Invece Filippo Astone, nel saggio La disfatta del Nord (Longanesi) in
uscita l'11 aprile, inserisce il declino di Berlusconi nel complessivo
fallimento della classe dirigente che si era candidata a guidare
l'Italia in nome delle regioni più ricche, di cui la Lega rappresentava
la punta avanzata. Più specificamente al Carroccio è poi dedicata
l'indagine di Gianluca Passarelli e Dario Tuorto Lega & Padania (Il
Mulino), che dà ampiamente la parola alle camicie verdi. Com'è ovvio
però il grande fenomeno nuovo da esplorare è il Movimento 5 Stelle. Alla
pionieristica inchiesta di Matteo Pucciarelli L'armata di Grillo
(Alegre), di taglio giornalistico, si aggiungono contributi d'impianto
politologico: Il partito di Grillo di Piergiorgio Corbetta ed Elisabetta
Gualmini (Il Mulino); Politica a 5 Stelle di Roberto Biorcio e Paolo
Natale (Feltrinelli).

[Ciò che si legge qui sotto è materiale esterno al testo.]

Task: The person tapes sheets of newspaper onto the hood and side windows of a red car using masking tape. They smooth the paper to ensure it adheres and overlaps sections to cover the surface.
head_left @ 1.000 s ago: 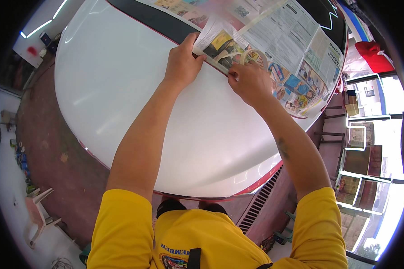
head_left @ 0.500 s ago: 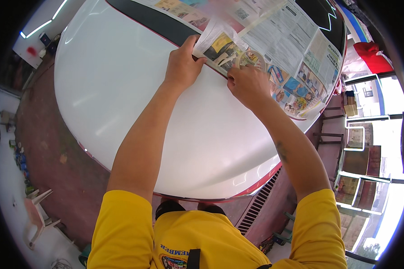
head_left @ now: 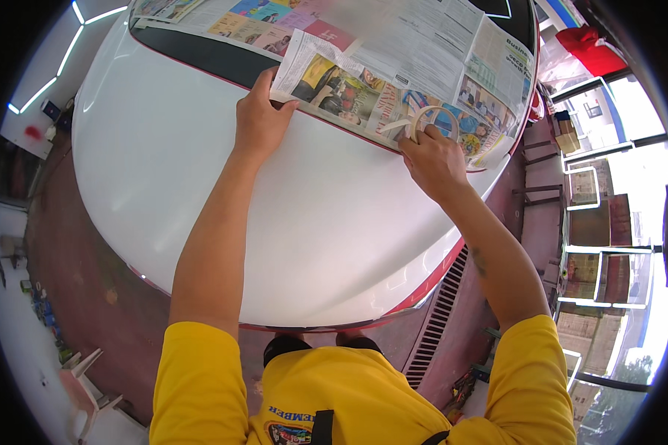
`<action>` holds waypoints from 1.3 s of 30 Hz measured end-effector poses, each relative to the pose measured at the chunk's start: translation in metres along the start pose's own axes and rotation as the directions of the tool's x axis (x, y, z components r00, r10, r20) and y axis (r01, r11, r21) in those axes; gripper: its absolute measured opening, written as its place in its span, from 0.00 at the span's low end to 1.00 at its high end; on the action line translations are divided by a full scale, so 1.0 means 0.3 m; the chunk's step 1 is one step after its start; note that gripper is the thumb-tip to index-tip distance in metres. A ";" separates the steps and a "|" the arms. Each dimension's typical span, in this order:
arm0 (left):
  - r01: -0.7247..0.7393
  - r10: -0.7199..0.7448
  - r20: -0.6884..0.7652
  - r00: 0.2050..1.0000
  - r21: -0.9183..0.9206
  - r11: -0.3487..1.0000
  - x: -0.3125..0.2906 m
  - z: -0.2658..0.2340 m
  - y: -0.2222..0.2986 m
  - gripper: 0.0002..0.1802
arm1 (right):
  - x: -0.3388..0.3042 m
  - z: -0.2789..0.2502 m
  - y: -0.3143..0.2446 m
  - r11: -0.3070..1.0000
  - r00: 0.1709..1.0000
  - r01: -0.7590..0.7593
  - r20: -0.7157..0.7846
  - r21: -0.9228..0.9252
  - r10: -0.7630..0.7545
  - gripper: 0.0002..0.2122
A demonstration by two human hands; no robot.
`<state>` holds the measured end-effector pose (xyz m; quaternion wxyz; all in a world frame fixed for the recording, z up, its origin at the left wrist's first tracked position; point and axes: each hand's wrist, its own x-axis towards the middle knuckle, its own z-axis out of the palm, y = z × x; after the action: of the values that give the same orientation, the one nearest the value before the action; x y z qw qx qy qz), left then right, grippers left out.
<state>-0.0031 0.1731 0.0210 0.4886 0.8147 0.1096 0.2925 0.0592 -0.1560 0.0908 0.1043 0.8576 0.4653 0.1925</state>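
A white car hood [head_left: 178,133] fills the middle, its far edge lined in red. Beyond that edge, sheets of newspaper [head_left: 416,44] cover most of the dark windshield [head_left: 193,55]. At the lower left corner of the nearest sheet, my left hand [head_left: 263,119] pinches the paper's edge, its fingertips partly hidden. My right hand [head_left: 436,159] is closed around a roll of masking tape [head_left: 455,122], down at the sheet's lower edge farther right. A short pale strip of tape [head_left: 395,127] stands up beside its knuckles.
Along the right are dark metal supports [head_left: 539,194], a red cloth [head_left: 590,52] and large bright windows with brown boards. A floor drain grate [head_left: 438,319] runs past the car's near right side. A chair [head_left: 82,389] stands at lower left.
My right hand has slid right along the newspaper's lower edge with the tape roll, opening a wider gap between my hands. My left hand stays at the sheet's corner. The whole view has shifted.
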 end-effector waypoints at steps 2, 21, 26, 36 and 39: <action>0.009 -0.009 0.000 1.000 0.016 1.000 0.001 0.004 -0.002 0.32 | -0.102 -0.035 0.031 0.994 0.995 -0.100 -0.024 0.054 0.101 0.05; 0.257 -0.297 0.273 0.915 0.172 0.951 0.118 -0.166 0.035 0.34 | -1.116 -0.182 -0.425 0.428 0.629 -0.709 0.228 0.561 0.743 0.13; 0.279 -0.402 0.322 0.857 0.365 0.888 0.176 -0.234 0.070 0.22 | -0.839 -0.163 -0.409 0.494 0.743 -0.529 0.094 0.690 0.663 0.12; -0.002 -0.190 0.529 0.827 0.341 0.940 0.294 -0.286 -0.015 0.16 | 0.053 -0.033 -0.354 0.511 0.773 -0.323 -0.089 0.797 0.628 0.08; -0.121 -0.044 0.555 0.830 0.258 0.959 0.308 -0.286 -0.086 0.15 | 0.229 0.061 -0.362 0.589 0.815 -0.369 -0.054 0.719 0.577 0.07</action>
<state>0.0241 0.2917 0.0631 0.3720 0.9275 -0.0131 0.0344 0.0186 -0.0390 0.0513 -0.3392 0.8904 0.2642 0.1494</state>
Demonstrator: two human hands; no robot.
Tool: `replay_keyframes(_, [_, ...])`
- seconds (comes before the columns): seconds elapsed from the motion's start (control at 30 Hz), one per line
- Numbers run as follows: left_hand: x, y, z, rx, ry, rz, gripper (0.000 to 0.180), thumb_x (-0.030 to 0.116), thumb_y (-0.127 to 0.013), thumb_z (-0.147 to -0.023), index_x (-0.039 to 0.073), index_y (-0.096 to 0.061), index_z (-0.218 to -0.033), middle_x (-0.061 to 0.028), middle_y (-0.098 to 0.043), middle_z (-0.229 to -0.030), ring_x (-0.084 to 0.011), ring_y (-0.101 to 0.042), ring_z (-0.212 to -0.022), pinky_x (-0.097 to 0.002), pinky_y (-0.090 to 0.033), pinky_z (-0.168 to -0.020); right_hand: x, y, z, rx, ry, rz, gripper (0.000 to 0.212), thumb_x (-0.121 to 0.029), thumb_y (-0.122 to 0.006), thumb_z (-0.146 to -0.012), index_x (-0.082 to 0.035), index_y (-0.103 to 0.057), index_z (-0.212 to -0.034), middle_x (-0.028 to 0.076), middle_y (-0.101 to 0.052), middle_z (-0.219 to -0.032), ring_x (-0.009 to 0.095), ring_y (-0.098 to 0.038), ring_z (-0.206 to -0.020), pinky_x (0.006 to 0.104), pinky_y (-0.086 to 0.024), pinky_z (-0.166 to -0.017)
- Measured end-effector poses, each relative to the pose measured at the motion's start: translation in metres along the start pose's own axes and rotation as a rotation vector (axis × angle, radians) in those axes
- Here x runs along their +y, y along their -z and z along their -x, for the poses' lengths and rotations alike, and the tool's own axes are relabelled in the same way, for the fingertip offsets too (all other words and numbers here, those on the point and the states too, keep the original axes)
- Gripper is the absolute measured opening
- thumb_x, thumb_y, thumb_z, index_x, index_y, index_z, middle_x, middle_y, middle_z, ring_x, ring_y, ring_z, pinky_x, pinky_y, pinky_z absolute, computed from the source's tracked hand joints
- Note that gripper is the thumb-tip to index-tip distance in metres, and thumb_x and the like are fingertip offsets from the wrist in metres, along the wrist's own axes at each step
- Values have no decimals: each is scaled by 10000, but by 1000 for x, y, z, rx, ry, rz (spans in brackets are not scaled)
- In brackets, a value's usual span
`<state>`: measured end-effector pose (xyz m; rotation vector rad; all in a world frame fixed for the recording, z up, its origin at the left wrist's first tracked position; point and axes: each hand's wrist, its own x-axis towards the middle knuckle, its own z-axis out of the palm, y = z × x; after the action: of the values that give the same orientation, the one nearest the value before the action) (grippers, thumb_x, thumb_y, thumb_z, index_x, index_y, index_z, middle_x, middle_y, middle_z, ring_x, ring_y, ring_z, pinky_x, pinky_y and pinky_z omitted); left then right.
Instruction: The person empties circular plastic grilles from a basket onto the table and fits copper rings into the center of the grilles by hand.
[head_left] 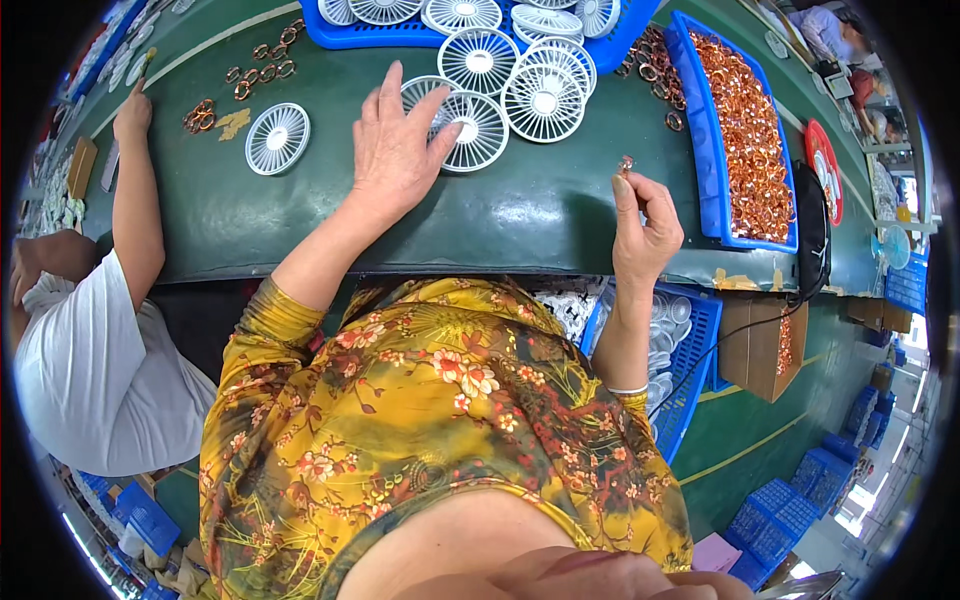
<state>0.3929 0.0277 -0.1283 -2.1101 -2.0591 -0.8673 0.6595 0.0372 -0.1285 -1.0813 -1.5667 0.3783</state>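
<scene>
My left hand [395, 145] is open over the green bench, its fingers spread at the edge of a white round plastic grille [478, 142]. Whether the fingertips touch the grille or hover above it, I cannot tell. My right hand [645, 228] is closed in a pinch, holding up a small copper-coloured ring [626, 164] between thumb and forefinger. More white grilles [544, 102] lie overlapped just beyond the left hand. Apart from these, to the left, one white grille [278, 139] lies flat on the bench.
A blue crate [370, 38] of grilles stands at the back. On the right sits a blue bin [708, 150] heaped with copper rings [750, 140]. Loose copper rings [262, 72] lie at far left. A co-worker's hand [132, 118] reaches over the bench. Below right stands a cardboard box [755, 350].
</scene>
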Motion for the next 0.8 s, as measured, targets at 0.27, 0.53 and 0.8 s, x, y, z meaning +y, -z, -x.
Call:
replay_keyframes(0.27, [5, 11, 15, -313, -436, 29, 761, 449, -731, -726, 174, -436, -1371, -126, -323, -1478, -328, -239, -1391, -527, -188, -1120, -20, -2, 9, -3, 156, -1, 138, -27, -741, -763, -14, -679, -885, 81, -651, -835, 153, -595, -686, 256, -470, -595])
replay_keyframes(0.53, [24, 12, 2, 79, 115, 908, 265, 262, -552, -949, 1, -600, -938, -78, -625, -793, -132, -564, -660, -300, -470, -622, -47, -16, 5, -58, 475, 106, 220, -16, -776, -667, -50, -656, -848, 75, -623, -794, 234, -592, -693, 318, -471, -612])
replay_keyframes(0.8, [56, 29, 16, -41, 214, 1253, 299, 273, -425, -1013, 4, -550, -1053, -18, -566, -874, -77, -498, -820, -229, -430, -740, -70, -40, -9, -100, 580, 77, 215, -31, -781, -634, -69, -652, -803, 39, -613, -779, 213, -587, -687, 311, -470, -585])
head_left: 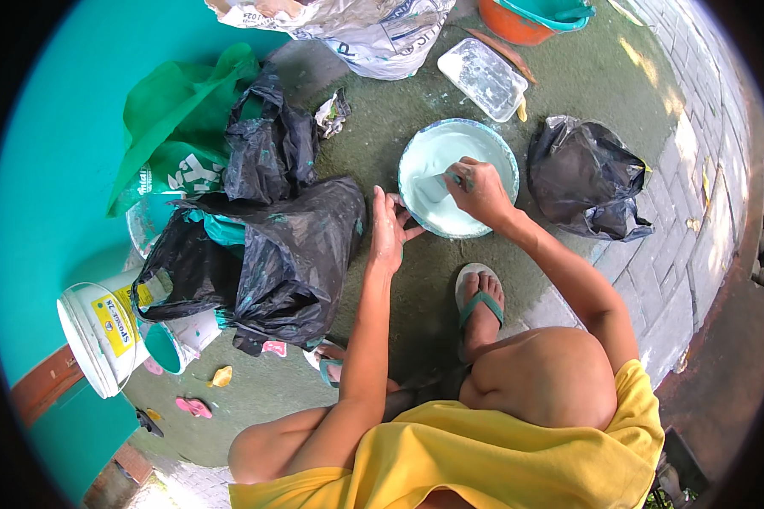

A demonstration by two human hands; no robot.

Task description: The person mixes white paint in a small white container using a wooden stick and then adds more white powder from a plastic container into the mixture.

Si tratta però di lavori precedenti al boom
elettorale grillino, su cui avvia la riflessione la rivista «ComPol» in
un numero monografico a cura di Ilvo Diamanti e Paolo Natale, mentre
Filippo Tronconi dell'Istituto Cattaneo pubblicherà uno studio sulla
provenienza del voto al M5S nel prossimo fascicolo del «Mulino». Arriva
intanto il primo pamphlet contro il comico genovese, Grillo vale uno di
Mauro Carbonaro (Iacobelli), assieme a E io non ci sto (Longanesi) del
presidente siciliano Rosario Crocetta, artefice della prima esperienza
di collaborazione tra centrosinistra e 5 Stelle. Per quanto riguarda poi
il peso dei nuovi media sul voto, offre dati interessanti l'ebook
Social Winner, a cura di Riccardo Luna e Marco Pratellesi (Il
Saggiatore). Nel contempo lo stallo uscito dalle urne sollecita una
riflessione sui meccanismi elettorali, che lo studioso George G. Szpiro
esplora nel saggio La matematica della democrazia (Bollati Boringhieri).